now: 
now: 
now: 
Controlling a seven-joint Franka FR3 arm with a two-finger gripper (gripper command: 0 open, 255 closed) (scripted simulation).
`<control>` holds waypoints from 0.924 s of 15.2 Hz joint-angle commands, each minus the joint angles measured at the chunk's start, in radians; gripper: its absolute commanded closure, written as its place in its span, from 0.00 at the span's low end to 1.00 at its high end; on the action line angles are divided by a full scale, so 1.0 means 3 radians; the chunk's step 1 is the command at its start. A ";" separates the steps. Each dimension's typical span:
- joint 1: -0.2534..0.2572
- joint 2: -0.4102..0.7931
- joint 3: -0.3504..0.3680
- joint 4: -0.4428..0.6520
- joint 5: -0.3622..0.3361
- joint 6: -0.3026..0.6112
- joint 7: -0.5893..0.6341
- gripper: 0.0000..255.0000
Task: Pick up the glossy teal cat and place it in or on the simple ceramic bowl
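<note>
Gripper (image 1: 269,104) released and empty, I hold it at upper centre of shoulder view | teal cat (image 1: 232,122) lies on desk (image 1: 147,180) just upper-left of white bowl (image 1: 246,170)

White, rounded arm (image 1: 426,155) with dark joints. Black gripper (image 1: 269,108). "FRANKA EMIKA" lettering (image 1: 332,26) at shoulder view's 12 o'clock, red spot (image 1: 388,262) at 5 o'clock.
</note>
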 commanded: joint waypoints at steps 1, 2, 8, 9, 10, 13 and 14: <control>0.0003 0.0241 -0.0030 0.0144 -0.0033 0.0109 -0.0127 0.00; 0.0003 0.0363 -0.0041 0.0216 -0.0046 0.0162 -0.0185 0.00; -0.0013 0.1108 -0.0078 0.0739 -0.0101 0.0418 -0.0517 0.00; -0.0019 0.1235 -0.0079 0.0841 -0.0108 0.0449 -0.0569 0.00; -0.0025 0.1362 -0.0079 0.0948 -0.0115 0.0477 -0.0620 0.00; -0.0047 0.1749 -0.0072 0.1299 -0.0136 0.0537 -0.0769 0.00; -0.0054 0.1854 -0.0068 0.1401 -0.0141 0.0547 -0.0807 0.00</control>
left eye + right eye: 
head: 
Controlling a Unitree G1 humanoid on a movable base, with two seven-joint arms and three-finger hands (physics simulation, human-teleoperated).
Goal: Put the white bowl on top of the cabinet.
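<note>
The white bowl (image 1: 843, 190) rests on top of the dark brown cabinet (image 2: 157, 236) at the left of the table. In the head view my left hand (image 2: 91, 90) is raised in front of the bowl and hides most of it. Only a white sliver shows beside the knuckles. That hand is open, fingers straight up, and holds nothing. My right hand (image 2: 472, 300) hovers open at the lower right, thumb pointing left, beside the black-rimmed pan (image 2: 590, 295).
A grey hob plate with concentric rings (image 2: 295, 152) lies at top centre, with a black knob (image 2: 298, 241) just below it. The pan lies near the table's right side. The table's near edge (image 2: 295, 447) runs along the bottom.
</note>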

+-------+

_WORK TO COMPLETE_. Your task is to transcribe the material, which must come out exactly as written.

_EXERCISE OUTPUT_.
now: 
now: 
now: 
Controlling a seven-joint Franka FR3 arm with a two-finger gripper (gripper command: 0 open, 255 closed) (scripted simulation).
`<control>` holds waypoints from 0.924 s of 15.2 Hz joint-angle commands, each minus the joint angles measured at the chunk's start, in radians; gripper: its absolute commanded closure, written as its place in its span, from 0.00 at the span's low end to 1.00 at its high end; on the action line angles are divided by a full scale, so 1.0 means 3 radians; the chunk's step 1 is the command at its start. A ";" separates the steps. Each dimension's typical span:
- joint 1: -0.2534..0.2572
- joint 2: -0.4102..0.7931
- joint 3: -0.3504..0.3680
- joint 4: -0.4428..0.6520
- joint 5: -0.3622..0.3361
- joint 6: -0.3026..0.6112
- joint 7: -0.5893..0.6341
- gripper: 0.0000..255.0000
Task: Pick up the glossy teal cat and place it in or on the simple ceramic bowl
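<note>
Gripper (image 1: 269,104) released and empty, I hold it at upper centre of shoulder view | teal cat (image 1: 232,122) lies on desk (image 1: 147,180) just upper-left of white bowl (image 1: 246,170)

White, rounded arm (image 1: 426,155) with dark joints. Black gripper (image 1: 269,108). "FRANKA EMIKA" lettering (image 1: 332,26) at shoulder view's 12 o'clock, red spot (image 1: 388,262) at 5 o'clock.
</note>
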 commanded: joint waypoints at steps 1, 2, 8, 9, 10, 13 and 14: <control>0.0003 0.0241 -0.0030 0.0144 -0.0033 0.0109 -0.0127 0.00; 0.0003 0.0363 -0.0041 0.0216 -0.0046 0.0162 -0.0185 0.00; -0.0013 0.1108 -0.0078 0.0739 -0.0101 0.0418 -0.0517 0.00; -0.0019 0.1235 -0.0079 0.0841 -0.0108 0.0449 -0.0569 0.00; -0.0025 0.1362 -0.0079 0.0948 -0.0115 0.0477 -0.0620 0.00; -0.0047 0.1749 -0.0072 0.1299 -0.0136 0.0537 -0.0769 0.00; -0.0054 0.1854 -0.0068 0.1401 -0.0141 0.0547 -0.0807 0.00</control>
left eye + right eye: 
head: 
Controlling a Unitree G1 humanoid on a movable base, with two seven-joint arms and three-finger hands (physics simulation, human-teleoperated).
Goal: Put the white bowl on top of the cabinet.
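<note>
The white bowl (image 1: 843, 190) rests on top of the dark brown cabinet (image 2: 157, 236) at the left of the table. In the head view my left hand (image 2: 91, 90) is raised in front of the bowl and hides most of it. Only a white sliver shows beside the knuckles. That hand is open, fingers straight up, and holds nothing. My right hand (image 2: 472, 300) hovers open at the lower right, thumb pointing left, beside the black-rimmed pan (image 2: 590, 295).
A grey hob plate with concentric rings (image 2: 295, 152) lies at top centre, with a black knob (image 2: 298, 241) just below it. The pan lies near the table's right side. The table's near edge (image 2: 295, 447) runs along the bottom.
</note>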

The output has nothing more to it.